Возвращаясь домой, Тина остановилась, чтобы купить ландышей у женщины, торговавшей на углу. Цветы рассыпались. Собирая и связывая букеты, она присела на скамью и услышала разговор соседок, отдыхавших рядом в тени деревьев:

— Лампочку на лестнице вывернули, всю проводку сорвали. Пороть бы таких сорванцов по энтому месту, как в старину пороли!

— Тебе бы одно — «пороть», — с грустной усмешкой возразил другой голос — Безотцовщина ж озорует! Война же… Порушенный дом, либо шрам у человека снаружи — это мы видим… А то, что война снутри наделала, — это нам не видно. Вдовья сыны… Разве они знают, что такое семейная жизнь, при отце, при матери? Ты взгляни хоть на нашу, из восьмой квартиры, полковника Карамыша сироту. Ходит чистенько, платьице на ней наутюжено, в школе ей не нахвалятся. Каждой матери на радость. А глаза у нее как у Феди-контуженного… Разве девчонка так смотрят?

Федя-контуженный был ослепший от контузии муж Тининой соседки. Тина никак не думала, что ее лицо может чем-то напоминать лицо этого пожилого, седого человека, с большими, чистыми, странно неподвижными глазами.

Придя домой, она посмотрелась в зеркало. Глаза были красивые — светлые, с длинными темными ресницами. Только чуть светлее, чуть неподвижнее, чуть шире открыты, чем у других девочек… И вдруг она сама в зеркале уловила это странное сходство со взглядом контуженного,

Она была одна в пустой квартире, В такие часы у вещей появлялось «выражение лиц», и каждая начинала говорить своим голосом. «Дер-жись… Дер-жись…» — скрипели-выговаривали дверцы шкафа, В ванной протекал кран. Капли падали звонко и своим отчетливым «кап-кап» ободряли: «Мы тут. Мы тут…» Тина не давала чинить кран — слишком тихо стало бы без этого говора. «Может быть, уйти в детский дом? Там я не буду одна. Там много таких, как я… И нет этого «кап-кап»… Но здесь все еще дышит домом. Папино большое кресло в кабинете. Мамины платья в шифоньере. Здесь был хоть запах довоенной, досиротской жизни, такой простой и свежей, как ландыши в стакане.

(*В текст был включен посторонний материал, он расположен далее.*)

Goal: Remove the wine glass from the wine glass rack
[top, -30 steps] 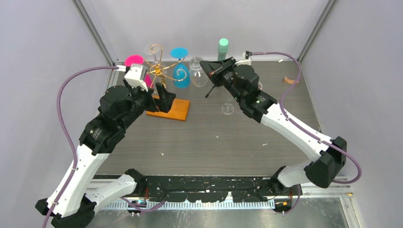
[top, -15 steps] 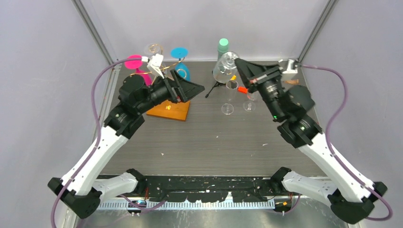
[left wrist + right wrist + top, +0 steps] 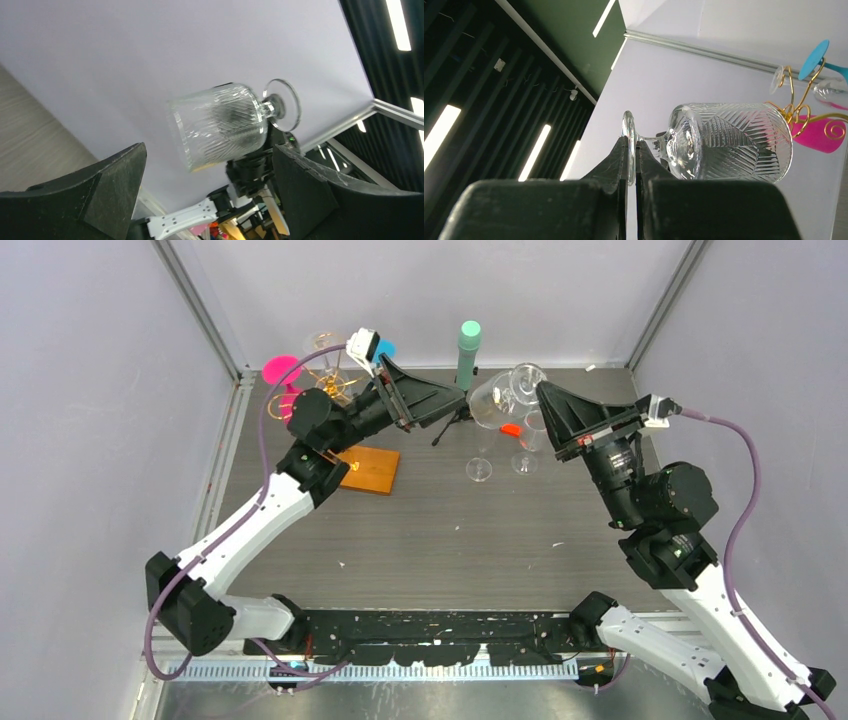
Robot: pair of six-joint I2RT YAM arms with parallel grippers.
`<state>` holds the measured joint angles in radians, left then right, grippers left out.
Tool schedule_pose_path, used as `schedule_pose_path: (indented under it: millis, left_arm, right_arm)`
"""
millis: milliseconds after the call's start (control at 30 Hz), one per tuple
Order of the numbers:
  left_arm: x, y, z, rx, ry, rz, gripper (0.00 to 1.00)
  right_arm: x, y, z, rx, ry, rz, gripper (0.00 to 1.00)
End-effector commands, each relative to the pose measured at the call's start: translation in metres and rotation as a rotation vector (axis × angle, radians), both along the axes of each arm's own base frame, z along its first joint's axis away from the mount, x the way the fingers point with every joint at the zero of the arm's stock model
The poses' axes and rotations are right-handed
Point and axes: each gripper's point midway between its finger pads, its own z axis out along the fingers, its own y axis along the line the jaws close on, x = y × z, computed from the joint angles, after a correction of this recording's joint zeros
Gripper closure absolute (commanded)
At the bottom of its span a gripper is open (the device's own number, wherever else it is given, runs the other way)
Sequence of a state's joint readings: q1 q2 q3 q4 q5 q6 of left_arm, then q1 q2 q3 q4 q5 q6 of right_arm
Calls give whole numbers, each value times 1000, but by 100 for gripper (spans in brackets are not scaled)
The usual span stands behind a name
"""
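Wine glass now sideways, mid-air

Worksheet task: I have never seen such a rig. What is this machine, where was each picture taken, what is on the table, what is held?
Two white-and-black robot arms are bolted at the near edge. The wide picture looks down from above and behind them; the other two come from a camera on each wrist. On the grey wood-grain table stand a gold wire wine glass rack on an orange-brown wooden base, a mint-green cylinder on a black tripod, and two clear stemmed glasses. The right tool is shut on the foot of a clear ribbed wine glass, held sideways in the air. The left tool is open, facing that glass.
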<state>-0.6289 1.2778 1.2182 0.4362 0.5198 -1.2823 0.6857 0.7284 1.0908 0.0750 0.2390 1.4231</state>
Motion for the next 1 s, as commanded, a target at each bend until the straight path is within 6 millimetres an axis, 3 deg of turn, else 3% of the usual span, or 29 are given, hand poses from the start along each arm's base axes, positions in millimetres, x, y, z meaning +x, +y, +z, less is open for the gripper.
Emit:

Вот в этой кровати Тина однажды лежала, прижавшись к теплому отцовскому боку, и командовала, и вертела отца в постели, как ей вздумается, и шаля, кусала его мягкое, словно вареник, ухо. В платяном шкафу спрятан синий сервиз. Тина требовала: «Мама, папа, я хочу Первое мая!» И первомайский весенний праздник наступал по ее требованию в любое время года. Как весело было в эти неурочные праздничные застолья! Неужели сама Тина была той беспечной, своевольной, веселой девочкой?

Комнаты все разрастались в тишине. Тина чувствовала себя невесомой, лишенной земной защиты и устойчивости, лишенной чего-то необходимого, как земное притяжение.

Для того чтобы существовал звук, нужно, чтоб звуковые волны коснулись человеческого уха. Если этого не будет, то останутся звуковые волны, но исчезнет звук. Для того чтобы существовал цвет, световые колебания должны отразиться в живых человеческих глазах, иначе исчезнет цвет и останется лишь безрадостное колебание эфира. Для того чтобы человек стал человеком, он должен весь, до каждого своего волоска, до каждой родинки, отразиться и запечатлеться в чьем-то сердце. Он должен любить и быть любимым. Если этого нет, человек утрачивает лучшее в себе.

Тина инстинктивно чувствовала эту утрату. Да, она была непохожа на прежнюю, довоенную себя, не похожа на своих подруг.

Из полумрака зеркала смотрело чужое, печальное и далекое лицо. «Не девочка… Сирота… Сирота с контуженными глазами… Кто и как это сделал? Зачем? За что?!»